Speaking to TheBusinessDesk.com, mum-of-two Ngozi revealed how she spent 17-years with an oil and gas company having joined straight from university as a graduate trainee.
She climbed the ranks eventually taking up the role of project manager but then hit the “brown ceiling.”
“I could see other members of the team with far less experience climb the ladder faster, but I was still willing and determined to show that I too was good at my job.
“But as a black woman I had had gone as far as I could and then when I had children I was completely side-lined. I was good at my job and I was a hard worker and I wanted to show that being a mum wasn’t going to impact my work so I continued to work just as hard. I was required to stay away once a week, so my husband I worked around that as I was determined to show that I could still do the job.
“There was no help, there was no recognition and no promotion, but still I thought I need to work even harder.
“In the end, the only person that suffered was me. I had bad anxiety, I was unhappy and I dreaded work to the point when I started having thoughts that I was probably better off dead. I would plot ways I could die thinking it would be easier for everyone.
“Even then I didn’t see what was happening, I blamed myself that I should be working harder and doing more.”
Ngozi eventually suffered a breakdown and was taken to her GP who had diagnosed her with work-related stress, anxiety, and depression.
She took time off from work eventually leaving and slowly started the road to recovery.
“My husband took me to the doctors, and I wasn’t convinced she could do anything to help.
“But then she listened to what I had to say, and I thought, ‘oh she understands and can help me.’”
She continued: “It took me a while but eventually I recovered but it wasn’t easy.
“It was painful to think I felt that I didn’t belong, that I wanted to die. It was tough but with the right help and support from my husband and family I got there.
“But what it did make me realise, was that it didn’t need to happen, that I could have been helped a long time ago.”
It was this hard realisation that led management consultant Ngozi to launch Aurora Wellness with Obehi, a qualified psychologist and stress management coach.

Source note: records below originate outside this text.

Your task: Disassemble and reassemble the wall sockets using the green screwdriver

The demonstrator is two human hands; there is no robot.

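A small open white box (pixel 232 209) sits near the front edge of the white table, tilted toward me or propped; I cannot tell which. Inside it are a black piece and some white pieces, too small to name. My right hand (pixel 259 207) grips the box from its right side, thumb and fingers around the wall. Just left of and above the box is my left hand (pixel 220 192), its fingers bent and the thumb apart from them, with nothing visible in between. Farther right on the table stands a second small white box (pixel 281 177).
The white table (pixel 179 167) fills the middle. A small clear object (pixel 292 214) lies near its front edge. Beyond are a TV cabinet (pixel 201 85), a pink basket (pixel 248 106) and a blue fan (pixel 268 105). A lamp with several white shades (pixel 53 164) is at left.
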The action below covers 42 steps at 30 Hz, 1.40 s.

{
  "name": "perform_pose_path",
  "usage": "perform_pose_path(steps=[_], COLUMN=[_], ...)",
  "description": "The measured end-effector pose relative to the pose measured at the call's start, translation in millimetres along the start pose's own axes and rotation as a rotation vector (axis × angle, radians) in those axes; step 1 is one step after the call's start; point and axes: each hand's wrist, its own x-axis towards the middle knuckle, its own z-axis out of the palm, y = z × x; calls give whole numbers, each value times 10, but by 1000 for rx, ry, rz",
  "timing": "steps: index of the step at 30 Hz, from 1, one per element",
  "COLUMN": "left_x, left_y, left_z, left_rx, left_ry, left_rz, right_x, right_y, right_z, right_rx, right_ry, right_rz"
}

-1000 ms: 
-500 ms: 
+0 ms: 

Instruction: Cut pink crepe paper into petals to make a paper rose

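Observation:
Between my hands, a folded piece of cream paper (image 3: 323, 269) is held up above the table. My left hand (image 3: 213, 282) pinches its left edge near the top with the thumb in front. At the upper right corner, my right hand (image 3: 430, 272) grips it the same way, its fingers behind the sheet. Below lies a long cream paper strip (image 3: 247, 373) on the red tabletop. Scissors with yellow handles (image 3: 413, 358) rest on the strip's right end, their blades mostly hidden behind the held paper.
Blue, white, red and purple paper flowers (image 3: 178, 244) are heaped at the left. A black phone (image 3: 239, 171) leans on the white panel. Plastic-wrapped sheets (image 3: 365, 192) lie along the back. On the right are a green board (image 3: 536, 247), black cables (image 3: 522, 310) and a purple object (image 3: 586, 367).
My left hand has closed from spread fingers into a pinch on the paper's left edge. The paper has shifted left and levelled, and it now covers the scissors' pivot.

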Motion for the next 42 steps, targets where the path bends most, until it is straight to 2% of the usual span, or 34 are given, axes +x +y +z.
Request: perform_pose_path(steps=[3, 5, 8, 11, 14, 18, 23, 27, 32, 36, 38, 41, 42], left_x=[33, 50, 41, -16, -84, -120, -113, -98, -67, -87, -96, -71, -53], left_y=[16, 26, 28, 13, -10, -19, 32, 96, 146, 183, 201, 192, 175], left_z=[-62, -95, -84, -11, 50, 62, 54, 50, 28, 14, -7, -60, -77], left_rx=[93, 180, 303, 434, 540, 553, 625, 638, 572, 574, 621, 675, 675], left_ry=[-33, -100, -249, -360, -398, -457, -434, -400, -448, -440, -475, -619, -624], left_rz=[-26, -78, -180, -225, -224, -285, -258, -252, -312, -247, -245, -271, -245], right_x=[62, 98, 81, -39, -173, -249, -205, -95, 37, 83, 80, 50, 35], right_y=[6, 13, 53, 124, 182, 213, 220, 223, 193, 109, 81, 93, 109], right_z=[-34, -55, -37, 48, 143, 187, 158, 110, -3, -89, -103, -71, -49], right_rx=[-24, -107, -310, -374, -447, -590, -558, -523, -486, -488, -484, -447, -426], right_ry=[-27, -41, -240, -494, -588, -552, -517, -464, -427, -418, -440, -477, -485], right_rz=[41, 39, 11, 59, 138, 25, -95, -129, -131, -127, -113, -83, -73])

The pair work predominantly with SMEs to help them establish wellbeing strategies through a range of programmes, talks and events.
Ngozi said: “The pandemic has had a positive shift towards people thinking about wellness in the workplace.
“A few years ago, we were trying to convince businesses that mental health is real, and it has an impact on staff and productivity. Now most people recognise the importance of mental health and wellbeing and that being proactive about it makes a difference not just to you as an individual, but to you as a company, because it affects productivity and therefore it affects profitability.
“So as a reasonable employer, it’s your responsibility to look after your employee’s mental health and wellbeing. It’s no good if you’re an employer that has brought in a pool table and extra refreshments for the staff room if you then expect staff to work 12-hour days.
“People are a company’s greatest asset and being a good employer starts with genuinely caring and recognising the value of your people because they can only do their best if they are at their best.”
Now that Ngozi has successful established her own business, she doesn’t wake up with the “dreaded back-to work feeling.”
She said: “I love what I do and that’s such a privilege. It really is. I spend quality time with my children, and I can still give this my all and still feel happy and I get to help other people at the same time.”